* [Exercise] Which lines in the listing below contain "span"? Copy each of them.

* [Given records]
━━━━━━━━━━
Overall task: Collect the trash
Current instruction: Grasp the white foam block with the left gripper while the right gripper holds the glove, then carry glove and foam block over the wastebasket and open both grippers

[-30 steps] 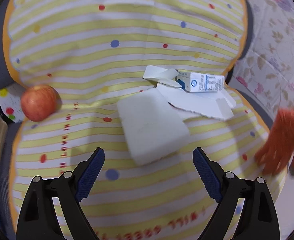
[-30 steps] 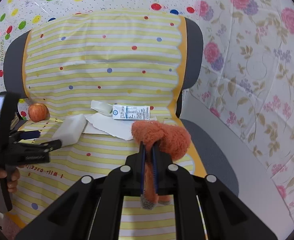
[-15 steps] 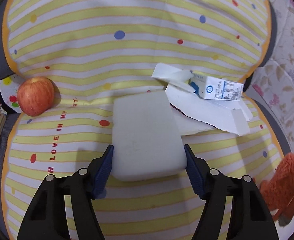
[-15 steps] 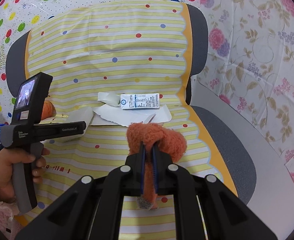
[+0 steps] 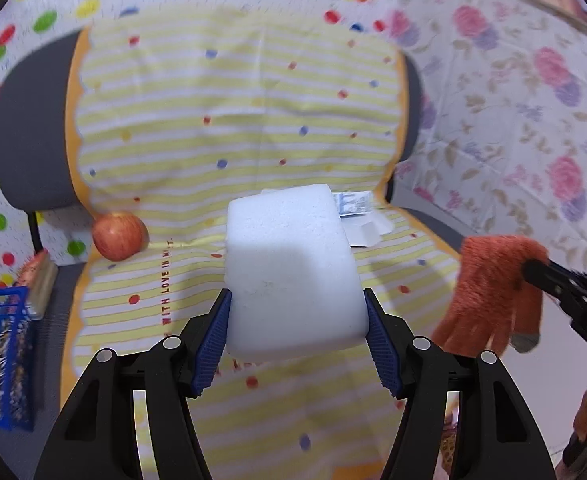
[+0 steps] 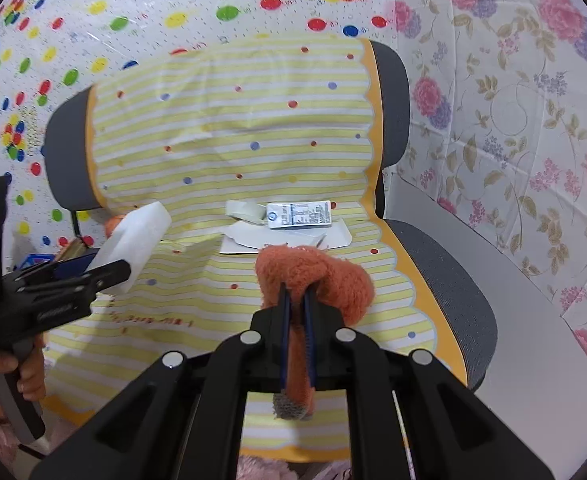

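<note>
My left gripper (image 5: 297, 312) is shut on a white foam block (image 5: 291, 272) and holds it lifted above the chair seat; the block also shows in the right wrist view (image 6: 139, 242). My right gripper (image 6: 297, 300) is shut on an orange fuzzy glove (image 6: 313, 276), held above the seat's front; the glove also shows in the left wrist view (image 5: 493, 292). On the seat lie a small white-and-blue carton (image 6: 298, 215), torn white paper (image 6: 277, 238) and a crumpled white scrap (image 6: 245, 211).
A red apple (image 5: 119, 236) rests at the seat's left back corner. A blue basket (image 5: 1, 356) holding trash stands left of the chair. The grey chair (image 6: 445, 280) wears a yellow striped cover. Patterned sheets hang behind.
My left gripper closed on the foam block and lifted it up and back off the seat. My right gripper kept the glove and drew back slightly.
</note>
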`<state>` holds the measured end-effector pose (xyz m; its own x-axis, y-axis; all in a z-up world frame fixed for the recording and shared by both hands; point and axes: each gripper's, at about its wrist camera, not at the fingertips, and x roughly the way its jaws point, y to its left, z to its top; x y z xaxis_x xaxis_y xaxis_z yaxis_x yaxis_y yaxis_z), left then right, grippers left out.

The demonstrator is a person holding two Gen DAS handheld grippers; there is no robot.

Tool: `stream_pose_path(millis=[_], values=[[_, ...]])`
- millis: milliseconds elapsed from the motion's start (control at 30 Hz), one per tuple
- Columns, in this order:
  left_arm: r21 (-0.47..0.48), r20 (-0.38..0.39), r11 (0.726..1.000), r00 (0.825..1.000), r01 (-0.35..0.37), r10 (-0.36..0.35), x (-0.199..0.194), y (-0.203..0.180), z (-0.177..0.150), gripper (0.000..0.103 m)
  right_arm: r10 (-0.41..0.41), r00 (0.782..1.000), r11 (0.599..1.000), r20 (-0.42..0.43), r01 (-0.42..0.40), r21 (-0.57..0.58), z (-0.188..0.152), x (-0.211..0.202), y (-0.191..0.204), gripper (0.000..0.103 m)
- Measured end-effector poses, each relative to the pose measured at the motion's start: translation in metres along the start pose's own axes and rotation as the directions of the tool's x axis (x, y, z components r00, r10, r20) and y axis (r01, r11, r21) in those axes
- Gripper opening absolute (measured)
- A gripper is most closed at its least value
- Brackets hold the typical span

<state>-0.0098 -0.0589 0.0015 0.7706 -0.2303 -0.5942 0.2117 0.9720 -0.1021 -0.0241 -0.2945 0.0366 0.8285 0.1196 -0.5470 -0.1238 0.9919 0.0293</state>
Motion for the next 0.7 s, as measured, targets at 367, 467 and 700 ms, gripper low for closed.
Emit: stream_pose_path(millis=[367,467,700], values=[[0.115,0.011,0.981,0.987,0.155,-0.158,-0.036,-0.077,-0.037,0.064,-0.067,0.998,0.998,-0.006,0.068,0.008,-0.033,-0.076,-0.005,0.007],[0.142,-0.007,0.968,0.978,0.208,-0.209,-0.041,-0.097,-0.05,0.064,-0.097,0.995,0.995,-0.005,0.097,0.032,-0.05,-0.096,-0.01,0.007],[0.224,-0.035,0.929,0.955,0.296,-0.296,-0.051,-0.145,-0.076,0.064,-0.193,0.981,0.979,-0.032,0.194,0.066,-0.094,-0.132,-0.028,0.007]])
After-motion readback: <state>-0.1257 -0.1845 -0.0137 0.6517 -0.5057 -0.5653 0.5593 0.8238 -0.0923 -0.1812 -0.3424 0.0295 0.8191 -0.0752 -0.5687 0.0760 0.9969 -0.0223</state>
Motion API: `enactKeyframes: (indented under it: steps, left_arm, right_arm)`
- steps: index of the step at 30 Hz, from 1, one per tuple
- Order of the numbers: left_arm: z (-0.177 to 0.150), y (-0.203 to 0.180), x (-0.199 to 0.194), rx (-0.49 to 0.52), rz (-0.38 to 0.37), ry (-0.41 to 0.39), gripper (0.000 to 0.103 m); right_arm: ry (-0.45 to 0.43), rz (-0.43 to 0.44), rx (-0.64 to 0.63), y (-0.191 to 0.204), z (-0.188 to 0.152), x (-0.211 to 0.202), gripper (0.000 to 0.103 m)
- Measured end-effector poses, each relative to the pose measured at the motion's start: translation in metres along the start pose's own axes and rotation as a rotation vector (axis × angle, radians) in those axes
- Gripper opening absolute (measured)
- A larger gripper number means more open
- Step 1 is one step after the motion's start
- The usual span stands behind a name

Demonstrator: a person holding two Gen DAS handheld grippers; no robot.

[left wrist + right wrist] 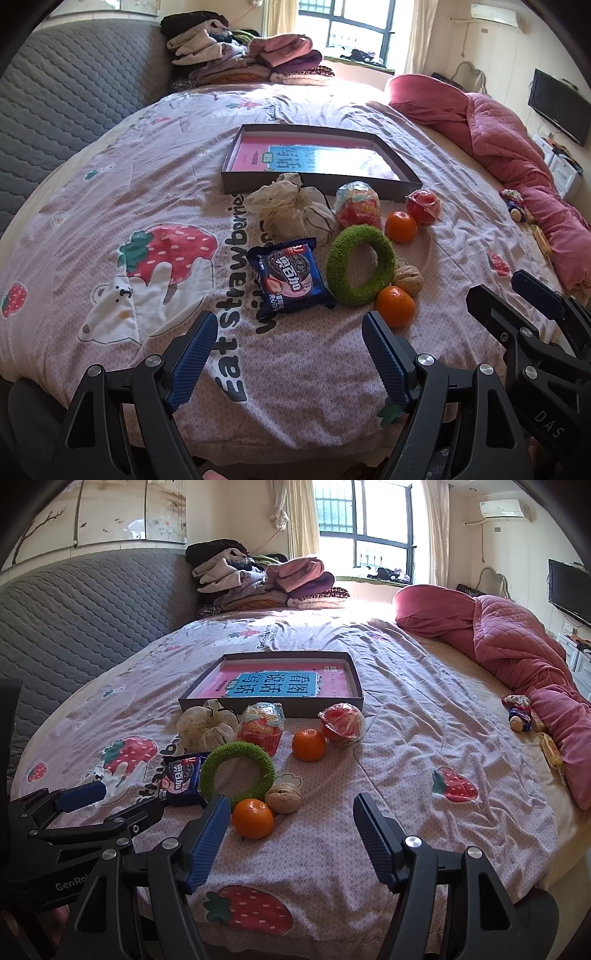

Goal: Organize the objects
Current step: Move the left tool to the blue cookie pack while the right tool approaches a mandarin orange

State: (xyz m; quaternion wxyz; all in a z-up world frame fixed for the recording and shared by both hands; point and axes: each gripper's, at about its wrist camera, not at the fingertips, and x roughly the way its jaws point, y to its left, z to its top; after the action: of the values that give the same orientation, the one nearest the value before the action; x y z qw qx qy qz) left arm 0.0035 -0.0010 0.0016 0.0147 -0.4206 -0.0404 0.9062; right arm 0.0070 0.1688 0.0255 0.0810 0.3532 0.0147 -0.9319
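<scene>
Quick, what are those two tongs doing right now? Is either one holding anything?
Left tongs: open, holding nothing, above the bedspread short of the cookie packet.
Right tongs: open, holding nothing, with the nearest orange just ahead.

Bed covered by a pink sheet [388,709] printed with strawberries and bears. Grey quilted headboard [85,605] along the left. Heap of folded clothes [266,579] at the far end, below a barred window [365,517] flanked by pale curtains. Rumpled pink quilt [517,646] along the right edge, a small toy figure [519,712] just beside it. Air conditioner [504,507] high on the wall; dark television [569,590] at far right.
</scene>
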Motion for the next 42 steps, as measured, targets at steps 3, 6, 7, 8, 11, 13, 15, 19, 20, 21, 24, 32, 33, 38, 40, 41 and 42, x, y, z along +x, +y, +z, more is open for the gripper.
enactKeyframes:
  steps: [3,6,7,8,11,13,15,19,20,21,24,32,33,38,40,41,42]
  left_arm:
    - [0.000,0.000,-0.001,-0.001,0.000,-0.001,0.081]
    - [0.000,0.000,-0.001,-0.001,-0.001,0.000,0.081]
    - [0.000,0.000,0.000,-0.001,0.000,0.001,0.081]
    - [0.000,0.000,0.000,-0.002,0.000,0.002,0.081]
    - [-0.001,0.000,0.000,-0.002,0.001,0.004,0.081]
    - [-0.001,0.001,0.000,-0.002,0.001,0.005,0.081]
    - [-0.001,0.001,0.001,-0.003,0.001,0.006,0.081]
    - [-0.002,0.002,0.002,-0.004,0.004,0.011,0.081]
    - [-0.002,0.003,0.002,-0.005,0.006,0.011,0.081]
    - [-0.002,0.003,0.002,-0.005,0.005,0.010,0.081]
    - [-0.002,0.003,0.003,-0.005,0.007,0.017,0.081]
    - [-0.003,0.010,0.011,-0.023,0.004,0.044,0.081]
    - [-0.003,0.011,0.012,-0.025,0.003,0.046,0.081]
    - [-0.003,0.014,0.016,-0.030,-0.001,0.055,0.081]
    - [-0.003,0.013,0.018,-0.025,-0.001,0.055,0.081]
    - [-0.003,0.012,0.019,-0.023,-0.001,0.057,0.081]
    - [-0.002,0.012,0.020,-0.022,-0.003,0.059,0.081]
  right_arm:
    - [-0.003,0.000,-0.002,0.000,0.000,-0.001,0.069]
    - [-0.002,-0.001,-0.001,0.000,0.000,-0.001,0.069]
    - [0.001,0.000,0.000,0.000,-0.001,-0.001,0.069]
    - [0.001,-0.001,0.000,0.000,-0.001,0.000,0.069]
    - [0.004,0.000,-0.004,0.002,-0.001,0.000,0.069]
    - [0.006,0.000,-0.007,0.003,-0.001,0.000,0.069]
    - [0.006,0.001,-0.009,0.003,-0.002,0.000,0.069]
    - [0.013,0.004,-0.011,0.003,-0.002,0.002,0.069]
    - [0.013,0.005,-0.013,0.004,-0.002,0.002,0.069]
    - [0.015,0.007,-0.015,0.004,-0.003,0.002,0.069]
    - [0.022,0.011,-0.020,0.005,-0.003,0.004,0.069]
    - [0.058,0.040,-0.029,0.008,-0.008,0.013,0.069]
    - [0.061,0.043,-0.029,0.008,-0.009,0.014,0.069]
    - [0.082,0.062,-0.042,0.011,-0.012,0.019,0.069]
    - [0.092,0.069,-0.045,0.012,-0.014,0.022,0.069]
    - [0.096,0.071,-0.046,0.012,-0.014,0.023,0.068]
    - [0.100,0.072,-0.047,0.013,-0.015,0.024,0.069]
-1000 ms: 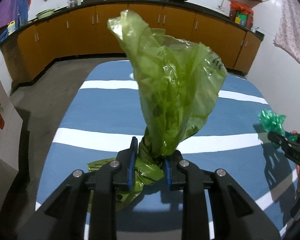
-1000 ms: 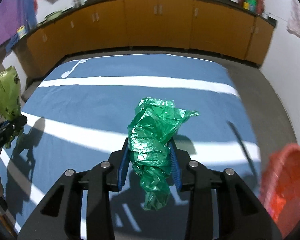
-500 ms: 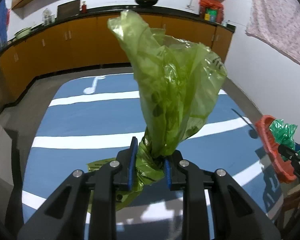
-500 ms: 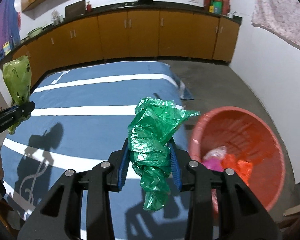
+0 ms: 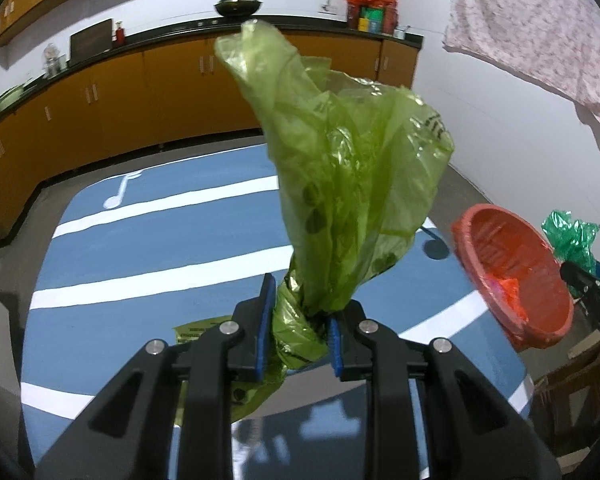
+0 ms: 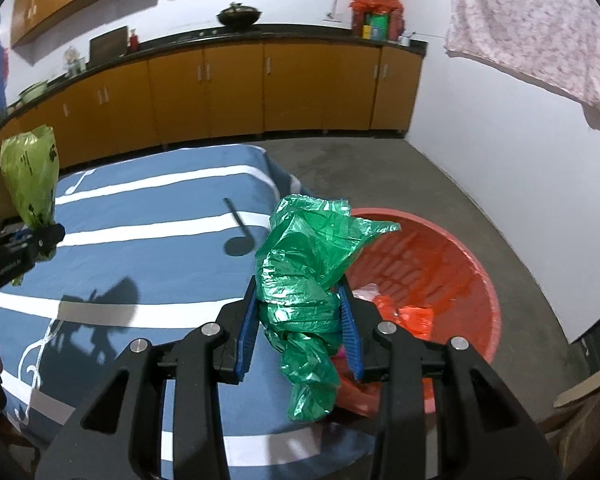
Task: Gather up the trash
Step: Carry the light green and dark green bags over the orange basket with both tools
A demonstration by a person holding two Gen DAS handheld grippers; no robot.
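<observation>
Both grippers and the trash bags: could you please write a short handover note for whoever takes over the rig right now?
Left gripper: shut on the light green bag, held above the blue striped mat.
Right gripper: shut on the dark green bag, at the near rim of the red basket.
Done: both bags picked up; the basket already holds some red and pink trash.
Left: drop the dark green bag in, then bring the light green one over.

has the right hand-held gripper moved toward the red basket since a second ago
Yes. The right hand-held gripper, shut on the green bag, swung right off the blue mat; the red basket, earlier at the frame's edge, now sits just ahead.
</observation>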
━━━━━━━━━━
* [Task answer]
- Brackets hold the typical span
- The usual span stands behind a name

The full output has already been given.